* _Dataset content_:

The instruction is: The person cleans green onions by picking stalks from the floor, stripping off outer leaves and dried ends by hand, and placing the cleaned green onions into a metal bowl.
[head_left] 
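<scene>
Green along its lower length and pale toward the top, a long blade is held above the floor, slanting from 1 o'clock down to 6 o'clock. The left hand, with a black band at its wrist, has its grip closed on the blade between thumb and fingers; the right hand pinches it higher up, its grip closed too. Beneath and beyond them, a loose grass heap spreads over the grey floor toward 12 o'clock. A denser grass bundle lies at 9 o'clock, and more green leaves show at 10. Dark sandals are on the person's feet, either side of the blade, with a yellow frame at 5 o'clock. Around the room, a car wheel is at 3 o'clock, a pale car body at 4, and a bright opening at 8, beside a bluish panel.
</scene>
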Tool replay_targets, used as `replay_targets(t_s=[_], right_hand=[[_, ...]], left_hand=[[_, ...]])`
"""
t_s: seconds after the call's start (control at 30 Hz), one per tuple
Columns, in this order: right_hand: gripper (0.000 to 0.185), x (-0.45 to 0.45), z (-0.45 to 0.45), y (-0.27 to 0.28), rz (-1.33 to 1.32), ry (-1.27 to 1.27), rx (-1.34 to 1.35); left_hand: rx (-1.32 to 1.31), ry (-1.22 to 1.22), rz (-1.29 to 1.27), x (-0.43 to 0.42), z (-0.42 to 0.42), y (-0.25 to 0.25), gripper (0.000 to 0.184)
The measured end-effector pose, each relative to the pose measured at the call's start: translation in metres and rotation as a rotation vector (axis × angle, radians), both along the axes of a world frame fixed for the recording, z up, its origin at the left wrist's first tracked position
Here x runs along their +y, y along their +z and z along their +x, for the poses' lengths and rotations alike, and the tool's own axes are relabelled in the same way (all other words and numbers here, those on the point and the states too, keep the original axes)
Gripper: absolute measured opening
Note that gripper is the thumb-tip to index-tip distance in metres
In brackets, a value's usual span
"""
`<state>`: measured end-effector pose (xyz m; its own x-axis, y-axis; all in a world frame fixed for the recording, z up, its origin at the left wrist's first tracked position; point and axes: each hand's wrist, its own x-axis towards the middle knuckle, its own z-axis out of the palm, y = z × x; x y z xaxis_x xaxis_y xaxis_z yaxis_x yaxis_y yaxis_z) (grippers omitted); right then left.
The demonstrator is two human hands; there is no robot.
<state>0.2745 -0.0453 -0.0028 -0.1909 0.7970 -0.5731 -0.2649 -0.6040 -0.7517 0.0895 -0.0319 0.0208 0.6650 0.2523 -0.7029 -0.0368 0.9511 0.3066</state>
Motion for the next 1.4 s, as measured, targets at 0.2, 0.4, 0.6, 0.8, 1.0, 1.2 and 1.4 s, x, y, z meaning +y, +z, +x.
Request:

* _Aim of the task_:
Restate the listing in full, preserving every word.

* _Solution_:
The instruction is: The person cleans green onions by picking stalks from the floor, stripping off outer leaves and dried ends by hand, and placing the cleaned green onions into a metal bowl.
[head_left] 
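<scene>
Green along its lower length and pale toward the top, a long blade is held above the floor, slanting from 1 o'clock down to 6 o'clock. The left hand, with a black band at its wrist, has its grip closed on the blade between thumb and fingers; the right hand pinches it higher up, its grip closed too. Beneath and beyond them, a loose grass heap spreads over the grey floor toward 12 o'clock. A denser grass bundle lies at 9 o'clock, and more green leaves show at 10. Dark sandals are on the person's feet, either side of the blade, with a yellow frame at 5 o'clock. Around the room, a car wheel is at 3 o'clock, a pale car body at 4, and a bright opening at 8, beside a bluish panel.
</scene>
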Tool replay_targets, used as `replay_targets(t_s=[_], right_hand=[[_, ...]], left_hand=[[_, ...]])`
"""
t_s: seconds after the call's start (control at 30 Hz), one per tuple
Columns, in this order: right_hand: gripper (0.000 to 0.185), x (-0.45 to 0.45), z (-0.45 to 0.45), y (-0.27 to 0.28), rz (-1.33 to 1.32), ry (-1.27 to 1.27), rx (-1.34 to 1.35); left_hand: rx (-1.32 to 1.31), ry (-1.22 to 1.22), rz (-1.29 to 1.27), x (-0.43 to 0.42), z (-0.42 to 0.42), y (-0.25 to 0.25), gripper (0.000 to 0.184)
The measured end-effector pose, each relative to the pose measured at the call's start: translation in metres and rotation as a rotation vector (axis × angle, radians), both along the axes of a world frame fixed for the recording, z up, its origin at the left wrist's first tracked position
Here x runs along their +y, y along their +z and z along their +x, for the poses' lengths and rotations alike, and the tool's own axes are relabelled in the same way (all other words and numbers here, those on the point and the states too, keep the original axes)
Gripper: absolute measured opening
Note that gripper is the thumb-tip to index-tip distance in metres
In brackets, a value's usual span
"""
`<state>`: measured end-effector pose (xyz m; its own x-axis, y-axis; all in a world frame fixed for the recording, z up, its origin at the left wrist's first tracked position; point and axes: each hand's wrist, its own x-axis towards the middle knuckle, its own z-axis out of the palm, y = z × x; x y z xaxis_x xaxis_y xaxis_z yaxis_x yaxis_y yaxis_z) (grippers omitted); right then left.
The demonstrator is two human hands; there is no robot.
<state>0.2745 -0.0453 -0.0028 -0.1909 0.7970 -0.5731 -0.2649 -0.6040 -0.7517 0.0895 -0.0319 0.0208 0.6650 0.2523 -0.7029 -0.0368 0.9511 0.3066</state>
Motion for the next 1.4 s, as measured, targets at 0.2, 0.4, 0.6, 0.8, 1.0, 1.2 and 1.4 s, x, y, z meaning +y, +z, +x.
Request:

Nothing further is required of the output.